News La biodiversité et l'agroécologie

Mais qu’est-ce la biodiversité et l'agroécologie ? A travers quels schémas s’incarnent-t-elles dans l’agriculture ? Quels sont les enjeux et défis de cette conservation de la biodiversité et écologie dans l’agriculture ?

Concerned URL https://blogs.mediapart.fr
Source MEDIAPART
Release date 01/04/2016
Contributor Bimare Kombaté
Geographical coverage Global
Keywords agroecology

Introduction

La biodiversité, le tissu vivant de la planète (Robert Barbaui) est un terme créé par Edward Wilson dans les années 1980 et popularisé lors du sommet de la terre à Rio en 1992. La biodiversité est une ressource pour l’Homme qui a été définie en 1992 (Convention sur la diversité biologique) comme étant ce qui intègre tous les  « organismes vivants de toute origine et les complexes écologiques dont ils font partie ; cela comprend la diversité au sein des espèces et entre espèces ainsi que celle des écosystèmes ». Ainsi, la notion de biodiversité dérive de l’expression « diversité biologique ». La biodiversité est donc une notion récente, floue (enquête européenne, 2007) dont la réalité est complexe.
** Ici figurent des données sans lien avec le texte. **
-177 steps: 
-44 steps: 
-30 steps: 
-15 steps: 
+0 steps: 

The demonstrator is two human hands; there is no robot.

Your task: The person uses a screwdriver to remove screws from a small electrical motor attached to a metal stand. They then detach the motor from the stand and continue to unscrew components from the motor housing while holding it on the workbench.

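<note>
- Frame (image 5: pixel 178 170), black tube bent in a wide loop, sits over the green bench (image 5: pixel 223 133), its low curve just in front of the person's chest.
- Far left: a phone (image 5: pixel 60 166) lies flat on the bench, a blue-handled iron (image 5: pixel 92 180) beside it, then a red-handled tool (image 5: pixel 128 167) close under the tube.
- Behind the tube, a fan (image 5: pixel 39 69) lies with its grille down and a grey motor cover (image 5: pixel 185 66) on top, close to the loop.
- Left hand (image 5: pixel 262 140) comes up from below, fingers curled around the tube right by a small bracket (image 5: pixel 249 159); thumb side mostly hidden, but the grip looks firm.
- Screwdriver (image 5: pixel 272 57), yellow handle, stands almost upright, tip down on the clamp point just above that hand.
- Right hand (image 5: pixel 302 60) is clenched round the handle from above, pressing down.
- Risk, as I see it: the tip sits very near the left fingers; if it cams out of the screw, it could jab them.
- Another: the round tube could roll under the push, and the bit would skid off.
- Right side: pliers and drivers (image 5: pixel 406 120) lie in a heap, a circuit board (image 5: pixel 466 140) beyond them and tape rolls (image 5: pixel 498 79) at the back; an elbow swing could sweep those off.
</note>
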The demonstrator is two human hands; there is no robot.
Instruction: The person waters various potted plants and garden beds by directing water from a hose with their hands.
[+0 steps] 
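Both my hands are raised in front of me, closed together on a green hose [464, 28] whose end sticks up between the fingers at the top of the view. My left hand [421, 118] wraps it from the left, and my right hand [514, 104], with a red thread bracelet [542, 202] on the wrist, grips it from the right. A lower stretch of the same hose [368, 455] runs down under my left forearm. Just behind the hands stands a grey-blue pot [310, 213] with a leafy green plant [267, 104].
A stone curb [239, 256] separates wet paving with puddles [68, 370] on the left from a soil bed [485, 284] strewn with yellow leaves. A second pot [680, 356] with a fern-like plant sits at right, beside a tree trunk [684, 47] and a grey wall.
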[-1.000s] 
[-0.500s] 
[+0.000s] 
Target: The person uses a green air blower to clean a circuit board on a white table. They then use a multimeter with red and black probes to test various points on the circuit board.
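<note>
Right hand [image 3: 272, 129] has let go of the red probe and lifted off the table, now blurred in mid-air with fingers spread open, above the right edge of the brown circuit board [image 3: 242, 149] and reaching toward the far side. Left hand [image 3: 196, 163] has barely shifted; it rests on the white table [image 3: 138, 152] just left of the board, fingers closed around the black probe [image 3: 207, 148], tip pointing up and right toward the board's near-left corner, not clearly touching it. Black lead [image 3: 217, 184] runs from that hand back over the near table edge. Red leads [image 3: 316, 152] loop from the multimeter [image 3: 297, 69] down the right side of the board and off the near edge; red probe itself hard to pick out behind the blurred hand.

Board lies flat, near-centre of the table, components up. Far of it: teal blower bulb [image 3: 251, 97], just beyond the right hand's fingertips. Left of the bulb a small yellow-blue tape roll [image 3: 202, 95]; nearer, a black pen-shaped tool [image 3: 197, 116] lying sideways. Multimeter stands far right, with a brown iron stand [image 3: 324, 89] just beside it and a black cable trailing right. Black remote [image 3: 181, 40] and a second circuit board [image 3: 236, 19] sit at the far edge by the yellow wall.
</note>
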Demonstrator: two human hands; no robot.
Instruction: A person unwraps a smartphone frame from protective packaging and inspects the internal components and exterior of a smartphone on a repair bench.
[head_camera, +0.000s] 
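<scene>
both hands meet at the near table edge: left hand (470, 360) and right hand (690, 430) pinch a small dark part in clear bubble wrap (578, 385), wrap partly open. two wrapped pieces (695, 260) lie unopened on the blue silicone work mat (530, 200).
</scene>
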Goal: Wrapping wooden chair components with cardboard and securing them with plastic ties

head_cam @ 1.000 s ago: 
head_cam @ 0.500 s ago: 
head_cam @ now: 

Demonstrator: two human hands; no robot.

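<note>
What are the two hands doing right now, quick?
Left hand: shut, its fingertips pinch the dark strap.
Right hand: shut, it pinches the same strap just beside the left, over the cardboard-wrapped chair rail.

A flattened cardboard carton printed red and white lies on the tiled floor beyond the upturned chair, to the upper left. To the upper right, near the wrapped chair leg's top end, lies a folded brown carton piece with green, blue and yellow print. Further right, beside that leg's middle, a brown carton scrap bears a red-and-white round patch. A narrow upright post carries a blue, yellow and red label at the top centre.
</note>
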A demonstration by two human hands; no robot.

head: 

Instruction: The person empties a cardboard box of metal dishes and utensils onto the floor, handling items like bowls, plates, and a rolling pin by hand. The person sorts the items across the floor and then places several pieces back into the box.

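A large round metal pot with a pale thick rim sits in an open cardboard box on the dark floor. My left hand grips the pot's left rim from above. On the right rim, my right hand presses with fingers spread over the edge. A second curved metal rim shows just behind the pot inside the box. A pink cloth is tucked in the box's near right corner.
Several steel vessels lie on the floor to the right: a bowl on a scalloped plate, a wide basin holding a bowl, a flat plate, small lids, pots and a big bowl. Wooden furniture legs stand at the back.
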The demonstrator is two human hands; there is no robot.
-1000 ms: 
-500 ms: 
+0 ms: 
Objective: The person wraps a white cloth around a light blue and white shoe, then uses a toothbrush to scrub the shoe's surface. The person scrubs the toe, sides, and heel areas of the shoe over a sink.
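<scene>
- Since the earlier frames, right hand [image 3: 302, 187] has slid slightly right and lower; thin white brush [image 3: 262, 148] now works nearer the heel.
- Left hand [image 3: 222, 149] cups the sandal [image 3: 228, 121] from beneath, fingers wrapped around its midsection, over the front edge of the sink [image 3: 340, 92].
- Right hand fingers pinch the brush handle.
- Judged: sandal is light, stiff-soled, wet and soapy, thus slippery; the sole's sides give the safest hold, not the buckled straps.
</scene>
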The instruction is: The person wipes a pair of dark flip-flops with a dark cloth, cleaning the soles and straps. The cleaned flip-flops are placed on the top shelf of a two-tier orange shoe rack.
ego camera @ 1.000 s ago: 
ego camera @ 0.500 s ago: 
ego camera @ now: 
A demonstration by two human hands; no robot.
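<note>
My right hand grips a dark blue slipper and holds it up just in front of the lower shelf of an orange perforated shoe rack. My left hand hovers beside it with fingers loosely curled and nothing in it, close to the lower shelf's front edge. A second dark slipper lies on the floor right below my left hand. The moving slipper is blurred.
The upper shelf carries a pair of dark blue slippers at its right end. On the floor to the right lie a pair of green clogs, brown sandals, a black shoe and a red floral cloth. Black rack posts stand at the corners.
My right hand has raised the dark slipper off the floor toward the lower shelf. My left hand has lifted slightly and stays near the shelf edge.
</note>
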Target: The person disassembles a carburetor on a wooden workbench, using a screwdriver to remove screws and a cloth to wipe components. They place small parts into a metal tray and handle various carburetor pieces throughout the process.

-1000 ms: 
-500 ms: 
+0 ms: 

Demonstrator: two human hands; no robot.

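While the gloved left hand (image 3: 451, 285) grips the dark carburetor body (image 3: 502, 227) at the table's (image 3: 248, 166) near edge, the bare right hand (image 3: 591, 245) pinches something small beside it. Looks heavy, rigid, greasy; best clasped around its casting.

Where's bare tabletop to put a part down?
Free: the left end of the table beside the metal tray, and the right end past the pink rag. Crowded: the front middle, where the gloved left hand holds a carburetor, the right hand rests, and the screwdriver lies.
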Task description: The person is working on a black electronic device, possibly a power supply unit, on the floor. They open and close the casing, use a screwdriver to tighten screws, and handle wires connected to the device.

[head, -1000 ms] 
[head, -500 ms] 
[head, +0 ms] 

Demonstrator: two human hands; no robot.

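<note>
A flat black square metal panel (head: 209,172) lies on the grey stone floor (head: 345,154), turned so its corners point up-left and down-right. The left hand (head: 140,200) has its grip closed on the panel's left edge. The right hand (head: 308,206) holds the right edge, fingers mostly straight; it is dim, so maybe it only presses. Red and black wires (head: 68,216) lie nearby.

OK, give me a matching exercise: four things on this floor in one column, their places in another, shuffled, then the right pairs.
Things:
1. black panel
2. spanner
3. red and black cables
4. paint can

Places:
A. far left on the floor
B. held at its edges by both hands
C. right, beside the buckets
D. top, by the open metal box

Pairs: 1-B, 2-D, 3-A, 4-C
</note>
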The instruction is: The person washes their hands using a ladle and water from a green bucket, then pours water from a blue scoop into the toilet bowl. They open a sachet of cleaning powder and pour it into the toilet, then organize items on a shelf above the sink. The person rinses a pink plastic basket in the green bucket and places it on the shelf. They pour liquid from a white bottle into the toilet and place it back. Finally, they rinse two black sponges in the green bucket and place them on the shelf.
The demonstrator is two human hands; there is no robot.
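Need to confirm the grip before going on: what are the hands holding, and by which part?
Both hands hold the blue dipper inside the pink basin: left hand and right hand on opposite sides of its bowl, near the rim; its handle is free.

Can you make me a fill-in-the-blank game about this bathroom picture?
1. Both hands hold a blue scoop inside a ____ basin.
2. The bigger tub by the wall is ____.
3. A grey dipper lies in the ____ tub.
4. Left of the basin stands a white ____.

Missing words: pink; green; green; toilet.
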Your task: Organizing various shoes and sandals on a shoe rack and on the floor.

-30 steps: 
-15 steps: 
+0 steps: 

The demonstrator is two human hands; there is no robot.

De par cette substitution et changement de terme, avec l’économie et la production de biens et de services écologiques, le concept de biodiversité se dote à la fois d’une dimension éthique et d’une dimension patrimoniale (héritage). La biodiversité n’est pas synonyme de naturalité, mais est polysémique : biodiversité écologique, culturelle, politique, génétique. C’est une notion intégratrice qui comprend : 

  • un concept abstrait désignant la variété de la vie ;
  • une hiérarchie d’entités objectives organisées en systèmes en perpétuelle évolution, soit : tout un écosystème animé d’une dynamique et assurant des fonctions ;
  • une construction sociale, économique, juridique et politique dont les enjeux relèvent du type d’interaction avec les sociétés humaines.

La biodiversité comprend quatre valeurs essentielles : 

  • la diversité biologique ; 
  • la protection et la gestion du patrimoine naturel qui constitue un héritage ;
  • la biocomplexité ;
  • les valeurs de la nature, une nature utile et nécessaire.

 La biodiversité est donc liée à un espace, à une échelle spatiale (par exemple, parcelle forestières ou ensemble forestier) ou à un niveau hiérarchique où elle se subdivise en trois niveaux d’organisation : 

  • diversité spécifique ou interspécifique ; 
  • diversité génétique ou diversité intraspécifique ;
  • et enfin diversité écosystémique.

Avec la biodiversité, on peut avoir certaines espèces qui sont remplacées par d’autres. Lorsque les espèces sont toujours les mêmes, on parle d’appauvrissement et de perte d’un point de vue de la spécificité biologique. La diversité ne provient pas uniquement des gènes. D’un autre côté, on parle de biodiversité médiatisée à travers les qualificatifs de : menacée, rare, patrimoniale (prenons l’exemple du roseau dans l’oasis de Tafilalt au Maroc. Il s’agit d’une espèce patrimoniale : le roseau protège en permettant la fixation mécanique des dunes ; le roseau est utile en tant que matériau de construction de la roselière, un lieu sacré ; et enfin, le roseau est un instrument de mesure. Il n’est pas rare mais possède une fonction patrimoniale au sein de la société) et protégée. En effet, dans les années 80-90 avec les mesures agro-environnementales (MAE, Europe, 1992), on a un changement dans la représentation de l’ordre politique du monde rural. Ce dernier, qui était un espace unifié et homogène devient un lieu où se met en place la valorisation du local et de la diversité. C’est à cette époque que les questions environnementales vont investir l’agriculture. Les problématiques environnementales ne seront plus dissociées des questions agricoles avec : la pollution (des sols, de l’eau, de l’atmosphère, des plantes) ; la dégradation ou la conservation de la biodiversité ; la dégradation ou la protection des paysages.

Certes minoritaires, les agriculteurs sont les principaux occupants de l’espace rural. Ils sont donc les gestionnaires de ces espaces anthropisés. On observe alors une mutation dans la représentation des espaces ruraux qui deviennent :

  • publicisés : en d’autres termes, les campagnes sont soumises à un « droit de regard » de la société qui les considère comme des cadres de vie et des réserves de ressources naturelles.
  • soumis à des droits environnementaux, à l’instar des espaces, des ressources naturelles, des des fonctions qui deviennent des objets environnementaux à protéger ou à gérer
  • sujets à une écologisation de l’agriculture où l’on a une transformation des référentiels de l’action et mobilisation de nouvelles ressources cognitives pour redéfinir l’acte technique : naissance de l’agro-écologie.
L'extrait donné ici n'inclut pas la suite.